-- What is being asked --
Nothing but the lines from the one containing "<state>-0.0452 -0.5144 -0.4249" through the end of the data below may appear in the response, each one exact.

-- Input records --

···

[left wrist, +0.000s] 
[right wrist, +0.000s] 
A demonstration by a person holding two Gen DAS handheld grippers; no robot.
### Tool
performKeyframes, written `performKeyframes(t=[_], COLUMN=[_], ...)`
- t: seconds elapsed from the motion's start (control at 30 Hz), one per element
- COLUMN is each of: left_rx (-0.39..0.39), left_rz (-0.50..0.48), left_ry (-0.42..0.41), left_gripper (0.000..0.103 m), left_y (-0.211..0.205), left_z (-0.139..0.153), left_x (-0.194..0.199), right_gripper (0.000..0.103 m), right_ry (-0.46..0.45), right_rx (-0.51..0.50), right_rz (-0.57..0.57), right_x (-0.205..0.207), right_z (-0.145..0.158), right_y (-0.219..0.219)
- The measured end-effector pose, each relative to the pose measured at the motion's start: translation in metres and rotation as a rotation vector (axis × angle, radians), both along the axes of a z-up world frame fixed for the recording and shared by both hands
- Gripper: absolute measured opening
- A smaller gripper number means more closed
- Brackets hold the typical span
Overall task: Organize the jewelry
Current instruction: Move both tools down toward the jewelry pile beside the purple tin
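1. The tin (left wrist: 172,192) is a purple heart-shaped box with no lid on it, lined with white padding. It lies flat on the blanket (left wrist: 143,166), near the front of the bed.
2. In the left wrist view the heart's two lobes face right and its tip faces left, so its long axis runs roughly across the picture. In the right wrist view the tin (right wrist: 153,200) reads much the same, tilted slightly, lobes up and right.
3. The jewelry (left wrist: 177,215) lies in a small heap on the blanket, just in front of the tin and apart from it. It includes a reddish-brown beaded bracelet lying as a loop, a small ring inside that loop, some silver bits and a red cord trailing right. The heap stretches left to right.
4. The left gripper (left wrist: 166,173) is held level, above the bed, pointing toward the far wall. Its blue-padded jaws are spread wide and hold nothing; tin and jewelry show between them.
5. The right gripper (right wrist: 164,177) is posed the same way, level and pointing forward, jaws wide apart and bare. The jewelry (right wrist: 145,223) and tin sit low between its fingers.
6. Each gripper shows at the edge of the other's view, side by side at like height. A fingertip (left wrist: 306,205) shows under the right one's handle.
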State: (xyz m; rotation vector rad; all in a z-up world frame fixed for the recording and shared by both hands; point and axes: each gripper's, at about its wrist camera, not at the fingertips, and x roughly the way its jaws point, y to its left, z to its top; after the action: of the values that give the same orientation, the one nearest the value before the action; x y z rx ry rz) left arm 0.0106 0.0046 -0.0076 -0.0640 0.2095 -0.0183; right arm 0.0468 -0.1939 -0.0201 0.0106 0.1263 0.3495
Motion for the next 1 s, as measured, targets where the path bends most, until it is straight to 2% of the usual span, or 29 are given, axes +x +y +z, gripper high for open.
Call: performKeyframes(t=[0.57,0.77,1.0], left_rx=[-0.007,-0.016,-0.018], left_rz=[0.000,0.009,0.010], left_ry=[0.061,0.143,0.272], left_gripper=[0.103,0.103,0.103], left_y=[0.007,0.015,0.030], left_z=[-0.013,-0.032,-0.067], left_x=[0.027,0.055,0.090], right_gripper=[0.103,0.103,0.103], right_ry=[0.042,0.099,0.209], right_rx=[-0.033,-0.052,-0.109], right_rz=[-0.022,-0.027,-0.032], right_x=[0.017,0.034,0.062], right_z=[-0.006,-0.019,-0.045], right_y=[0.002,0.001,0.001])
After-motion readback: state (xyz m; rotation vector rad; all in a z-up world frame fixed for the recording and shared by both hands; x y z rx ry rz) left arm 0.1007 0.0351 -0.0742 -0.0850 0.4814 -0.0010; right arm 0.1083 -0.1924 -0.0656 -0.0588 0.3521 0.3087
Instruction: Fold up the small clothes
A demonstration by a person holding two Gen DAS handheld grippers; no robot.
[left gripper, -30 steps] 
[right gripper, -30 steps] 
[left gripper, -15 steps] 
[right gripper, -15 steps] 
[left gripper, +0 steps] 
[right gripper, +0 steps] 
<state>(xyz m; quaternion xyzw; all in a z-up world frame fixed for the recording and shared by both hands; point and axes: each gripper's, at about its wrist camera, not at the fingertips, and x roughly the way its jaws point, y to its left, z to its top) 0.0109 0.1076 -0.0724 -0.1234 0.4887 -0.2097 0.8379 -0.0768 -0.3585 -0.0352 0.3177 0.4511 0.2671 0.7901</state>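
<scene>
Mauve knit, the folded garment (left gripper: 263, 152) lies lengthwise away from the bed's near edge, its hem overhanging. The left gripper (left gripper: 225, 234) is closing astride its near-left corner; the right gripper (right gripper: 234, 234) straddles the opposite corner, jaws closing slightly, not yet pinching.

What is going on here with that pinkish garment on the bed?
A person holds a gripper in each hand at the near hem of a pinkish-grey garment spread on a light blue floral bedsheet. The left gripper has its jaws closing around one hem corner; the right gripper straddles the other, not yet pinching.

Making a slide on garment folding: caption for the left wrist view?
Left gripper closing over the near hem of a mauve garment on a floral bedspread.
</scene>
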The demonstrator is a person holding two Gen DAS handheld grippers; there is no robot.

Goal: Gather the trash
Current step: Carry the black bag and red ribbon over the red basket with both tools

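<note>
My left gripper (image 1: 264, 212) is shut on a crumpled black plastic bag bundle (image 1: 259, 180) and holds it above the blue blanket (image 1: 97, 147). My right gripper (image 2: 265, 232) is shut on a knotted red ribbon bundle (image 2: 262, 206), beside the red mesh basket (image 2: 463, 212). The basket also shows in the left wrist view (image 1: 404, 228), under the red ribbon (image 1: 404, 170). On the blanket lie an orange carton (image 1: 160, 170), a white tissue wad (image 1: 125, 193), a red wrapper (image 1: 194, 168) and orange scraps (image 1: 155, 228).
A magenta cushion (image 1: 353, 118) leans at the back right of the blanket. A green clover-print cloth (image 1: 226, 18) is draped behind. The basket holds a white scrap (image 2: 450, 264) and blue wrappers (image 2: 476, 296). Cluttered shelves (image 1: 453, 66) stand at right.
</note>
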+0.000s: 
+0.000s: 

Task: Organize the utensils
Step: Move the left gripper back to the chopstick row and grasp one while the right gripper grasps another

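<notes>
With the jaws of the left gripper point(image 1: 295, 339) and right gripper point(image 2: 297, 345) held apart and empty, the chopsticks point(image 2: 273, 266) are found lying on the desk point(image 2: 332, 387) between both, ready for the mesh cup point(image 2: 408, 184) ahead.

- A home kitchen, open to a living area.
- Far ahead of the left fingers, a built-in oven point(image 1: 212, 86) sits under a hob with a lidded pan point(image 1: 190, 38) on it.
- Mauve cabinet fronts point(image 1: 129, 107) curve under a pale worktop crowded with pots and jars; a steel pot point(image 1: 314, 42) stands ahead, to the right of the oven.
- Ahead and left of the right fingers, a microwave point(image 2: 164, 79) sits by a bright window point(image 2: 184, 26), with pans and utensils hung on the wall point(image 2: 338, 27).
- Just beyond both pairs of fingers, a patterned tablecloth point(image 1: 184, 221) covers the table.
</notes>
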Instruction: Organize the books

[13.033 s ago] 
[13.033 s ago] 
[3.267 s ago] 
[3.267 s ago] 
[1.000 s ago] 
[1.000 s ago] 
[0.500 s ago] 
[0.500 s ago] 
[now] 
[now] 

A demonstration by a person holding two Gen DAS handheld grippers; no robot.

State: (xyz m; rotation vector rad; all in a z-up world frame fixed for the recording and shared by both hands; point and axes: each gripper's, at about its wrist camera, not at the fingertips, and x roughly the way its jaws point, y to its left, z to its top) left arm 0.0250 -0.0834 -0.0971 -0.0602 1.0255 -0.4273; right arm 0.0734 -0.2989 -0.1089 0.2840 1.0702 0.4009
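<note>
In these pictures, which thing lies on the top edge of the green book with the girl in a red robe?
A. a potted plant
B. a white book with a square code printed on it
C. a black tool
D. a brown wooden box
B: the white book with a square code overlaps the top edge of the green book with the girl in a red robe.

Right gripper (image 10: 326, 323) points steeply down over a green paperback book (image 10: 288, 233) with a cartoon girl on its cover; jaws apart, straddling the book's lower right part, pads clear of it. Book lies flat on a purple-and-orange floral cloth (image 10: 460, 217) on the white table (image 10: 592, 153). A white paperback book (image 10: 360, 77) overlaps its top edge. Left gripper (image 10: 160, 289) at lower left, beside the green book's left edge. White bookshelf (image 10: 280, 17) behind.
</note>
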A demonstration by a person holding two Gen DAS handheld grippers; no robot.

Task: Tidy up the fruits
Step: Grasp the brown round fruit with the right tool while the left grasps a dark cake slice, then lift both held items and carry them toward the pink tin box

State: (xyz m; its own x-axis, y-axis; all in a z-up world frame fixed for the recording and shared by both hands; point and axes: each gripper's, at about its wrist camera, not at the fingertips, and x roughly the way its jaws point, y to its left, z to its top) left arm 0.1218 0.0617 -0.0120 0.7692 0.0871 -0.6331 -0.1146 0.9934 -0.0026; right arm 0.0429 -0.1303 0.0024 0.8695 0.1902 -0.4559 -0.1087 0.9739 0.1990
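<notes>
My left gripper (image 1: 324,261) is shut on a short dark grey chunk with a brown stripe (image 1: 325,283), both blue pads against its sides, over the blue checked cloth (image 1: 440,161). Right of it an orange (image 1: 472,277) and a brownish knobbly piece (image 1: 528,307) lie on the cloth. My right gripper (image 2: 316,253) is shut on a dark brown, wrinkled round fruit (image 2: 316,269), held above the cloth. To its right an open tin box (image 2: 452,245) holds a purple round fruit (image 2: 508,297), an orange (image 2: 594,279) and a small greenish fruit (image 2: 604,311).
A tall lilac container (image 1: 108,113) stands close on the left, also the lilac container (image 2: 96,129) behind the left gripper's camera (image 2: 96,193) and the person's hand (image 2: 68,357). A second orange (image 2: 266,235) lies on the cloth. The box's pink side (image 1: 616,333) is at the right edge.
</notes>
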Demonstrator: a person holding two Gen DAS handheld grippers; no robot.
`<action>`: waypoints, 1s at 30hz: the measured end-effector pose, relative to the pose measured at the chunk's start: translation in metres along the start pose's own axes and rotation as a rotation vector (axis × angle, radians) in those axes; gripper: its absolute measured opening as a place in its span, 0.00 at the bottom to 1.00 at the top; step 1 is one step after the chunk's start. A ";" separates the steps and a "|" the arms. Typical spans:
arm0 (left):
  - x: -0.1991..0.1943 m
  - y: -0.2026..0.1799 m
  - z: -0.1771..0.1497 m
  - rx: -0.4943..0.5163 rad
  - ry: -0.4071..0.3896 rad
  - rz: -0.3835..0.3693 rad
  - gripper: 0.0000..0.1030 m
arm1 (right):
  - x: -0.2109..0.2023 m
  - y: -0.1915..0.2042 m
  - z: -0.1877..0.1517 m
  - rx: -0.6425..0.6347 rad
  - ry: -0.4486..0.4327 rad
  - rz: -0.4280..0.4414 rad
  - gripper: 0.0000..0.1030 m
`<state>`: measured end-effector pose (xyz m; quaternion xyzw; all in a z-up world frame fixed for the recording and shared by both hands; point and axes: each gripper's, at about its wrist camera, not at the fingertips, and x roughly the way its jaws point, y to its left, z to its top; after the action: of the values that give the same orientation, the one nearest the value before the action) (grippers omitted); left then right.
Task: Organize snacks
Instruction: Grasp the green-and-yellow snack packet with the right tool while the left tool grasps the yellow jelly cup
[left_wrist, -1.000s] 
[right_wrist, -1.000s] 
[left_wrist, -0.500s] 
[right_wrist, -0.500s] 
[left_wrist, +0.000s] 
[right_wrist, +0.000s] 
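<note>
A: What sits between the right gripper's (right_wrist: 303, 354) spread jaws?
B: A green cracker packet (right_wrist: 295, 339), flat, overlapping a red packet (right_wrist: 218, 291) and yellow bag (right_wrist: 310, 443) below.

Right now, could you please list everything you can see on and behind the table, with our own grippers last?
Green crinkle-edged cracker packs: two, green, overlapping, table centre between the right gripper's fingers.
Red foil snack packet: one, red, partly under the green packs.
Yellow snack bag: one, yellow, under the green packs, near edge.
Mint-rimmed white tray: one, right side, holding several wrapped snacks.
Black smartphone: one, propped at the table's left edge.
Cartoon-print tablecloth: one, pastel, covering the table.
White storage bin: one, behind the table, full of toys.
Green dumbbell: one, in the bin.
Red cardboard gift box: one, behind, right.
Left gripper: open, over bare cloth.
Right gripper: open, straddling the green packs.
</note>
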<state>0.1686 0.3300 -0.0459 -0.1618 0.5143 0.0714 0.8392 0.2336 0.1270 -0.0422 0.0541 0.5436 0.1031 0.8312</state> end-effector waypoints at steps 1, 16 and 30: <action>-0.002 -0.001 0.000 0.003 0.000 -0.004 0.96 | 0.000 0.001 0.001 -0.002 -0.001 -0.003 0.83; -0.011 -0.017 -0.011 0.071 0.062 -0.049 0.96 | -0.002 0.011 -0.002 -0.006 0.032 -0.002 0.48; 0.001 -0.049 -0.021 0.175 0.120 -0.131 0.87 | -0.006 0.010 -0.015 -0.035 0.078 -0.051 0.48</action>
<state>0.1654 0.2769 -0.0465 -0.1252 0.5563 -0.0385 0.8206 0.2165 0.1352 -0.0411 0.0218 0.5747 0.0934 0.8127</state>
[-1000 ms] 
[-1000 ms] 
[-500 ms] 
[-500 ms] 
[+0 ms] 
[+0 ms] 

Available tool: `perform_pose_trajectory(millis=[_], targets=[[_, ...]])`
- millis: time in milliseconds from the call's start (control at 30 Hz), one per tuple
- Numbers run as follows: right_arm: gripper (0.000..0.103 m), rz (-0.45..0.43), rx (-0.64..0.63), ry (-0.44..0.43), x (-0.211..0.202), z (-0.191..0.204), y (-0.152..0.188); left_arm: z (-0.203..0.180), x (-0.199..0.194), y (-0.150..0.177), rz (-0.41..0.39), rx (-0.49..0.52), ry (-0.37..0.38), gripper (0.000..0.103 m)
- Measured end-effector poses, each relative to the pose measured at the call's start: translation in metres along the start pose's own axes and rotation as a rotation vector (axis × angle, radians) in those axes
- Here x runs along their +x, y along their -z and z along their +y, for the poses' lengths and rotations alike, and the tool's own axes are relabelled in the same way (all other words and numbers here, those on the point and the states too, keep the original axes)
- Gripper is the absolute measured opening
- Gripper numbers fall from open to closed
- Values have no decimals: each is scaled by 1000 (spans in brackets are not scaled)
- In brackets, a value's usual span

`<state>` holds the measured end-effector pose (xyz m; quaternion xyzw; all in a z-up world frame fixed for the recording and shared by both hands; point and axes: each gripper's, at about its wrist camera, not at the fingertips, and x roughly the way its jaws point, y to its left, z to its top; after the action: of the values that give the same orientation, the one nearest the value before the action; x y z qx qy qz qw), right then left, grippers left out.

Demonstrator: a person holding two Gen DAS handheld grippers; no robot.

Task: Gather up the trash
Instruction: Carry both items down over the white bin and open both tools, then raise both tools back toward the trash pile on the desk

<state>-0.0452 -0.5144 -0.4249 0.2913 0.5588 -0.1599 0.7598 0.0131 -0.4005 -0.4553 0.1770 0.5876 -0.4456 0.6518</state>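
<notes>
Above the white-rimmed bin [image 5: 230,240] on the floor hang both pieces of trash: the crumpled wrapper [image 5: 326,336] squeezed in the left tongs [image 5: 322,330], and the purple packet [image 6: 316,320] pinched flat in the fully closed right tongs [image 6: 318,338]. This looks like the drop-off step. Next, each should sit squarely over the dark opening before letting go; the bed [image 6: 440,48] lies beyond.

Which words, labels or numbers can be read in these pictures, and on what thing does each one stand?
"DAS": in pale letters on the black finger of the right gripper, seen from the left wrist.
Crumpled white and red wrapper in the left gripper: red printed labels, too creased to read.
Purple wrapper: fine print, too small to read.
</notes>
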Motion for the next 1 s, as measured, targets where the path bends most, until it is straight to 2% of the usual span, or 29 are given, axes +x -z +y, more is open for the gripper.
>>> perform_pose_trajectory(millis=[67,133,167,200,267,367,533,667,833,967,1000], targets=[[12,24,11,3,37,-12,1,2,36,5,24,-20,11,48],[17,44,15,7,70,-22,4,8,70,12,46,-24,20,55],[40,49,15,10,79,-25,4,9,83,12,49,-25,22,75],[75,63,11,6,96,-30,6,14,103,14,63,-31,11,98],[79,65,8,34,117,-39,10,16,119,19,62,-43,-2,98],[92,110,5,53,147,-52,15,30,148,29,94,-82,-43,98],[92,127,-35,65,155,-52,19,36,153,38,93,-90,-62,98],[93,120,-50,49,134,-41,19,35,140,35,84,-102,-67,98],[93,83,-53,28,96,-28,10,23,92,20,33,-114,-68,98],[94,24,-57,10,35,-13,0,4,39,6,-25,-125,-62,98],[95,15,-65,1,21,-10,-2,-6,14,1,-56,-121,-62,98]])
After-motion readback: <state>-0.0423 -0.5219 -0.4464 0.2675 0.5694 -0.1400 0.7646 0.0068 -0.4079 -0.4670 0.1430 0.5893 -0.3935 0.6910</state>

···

-- Output --
<state>-0.0452 -0.5144 -0.4249 0.2913 0.5588 -0.1599 0.7598 0.0131 -0.4005 -0.4553 0.1770 0.5876 -0.4456 0.6518</state>
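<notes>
Above the white-rimmed bin [image 5: 230,240] on the floor hang both pieces of trash: the crumpled wrapper [image 5: 326,336] squeezed in the left tongs [image 5: 322,330], and the purple packet [image 6: 316,320] pinched flat in the fully closed right tongs [image 6: 318,338]. This looks like the drop-off step. Next, each should sit squarely over the dark opening before letting go; the bed [image 6: 440,48] lies beyond.

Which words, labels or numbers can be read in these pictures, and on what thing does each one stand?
"DAS": in pale letters on the black finger of the right gripper, seen from the left wrist.
Crumpled white and red wrapper in the left gripper: red printed labels, too creased to read.
Purple wrapper: fine print, too small to read.
</notes>
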Motion for the next 1 s, as measured, targets where the path bends most, until it is straight to 2% of the usual span, or 29 are given, axes +x -z +y, more is open for the gripper.
>>> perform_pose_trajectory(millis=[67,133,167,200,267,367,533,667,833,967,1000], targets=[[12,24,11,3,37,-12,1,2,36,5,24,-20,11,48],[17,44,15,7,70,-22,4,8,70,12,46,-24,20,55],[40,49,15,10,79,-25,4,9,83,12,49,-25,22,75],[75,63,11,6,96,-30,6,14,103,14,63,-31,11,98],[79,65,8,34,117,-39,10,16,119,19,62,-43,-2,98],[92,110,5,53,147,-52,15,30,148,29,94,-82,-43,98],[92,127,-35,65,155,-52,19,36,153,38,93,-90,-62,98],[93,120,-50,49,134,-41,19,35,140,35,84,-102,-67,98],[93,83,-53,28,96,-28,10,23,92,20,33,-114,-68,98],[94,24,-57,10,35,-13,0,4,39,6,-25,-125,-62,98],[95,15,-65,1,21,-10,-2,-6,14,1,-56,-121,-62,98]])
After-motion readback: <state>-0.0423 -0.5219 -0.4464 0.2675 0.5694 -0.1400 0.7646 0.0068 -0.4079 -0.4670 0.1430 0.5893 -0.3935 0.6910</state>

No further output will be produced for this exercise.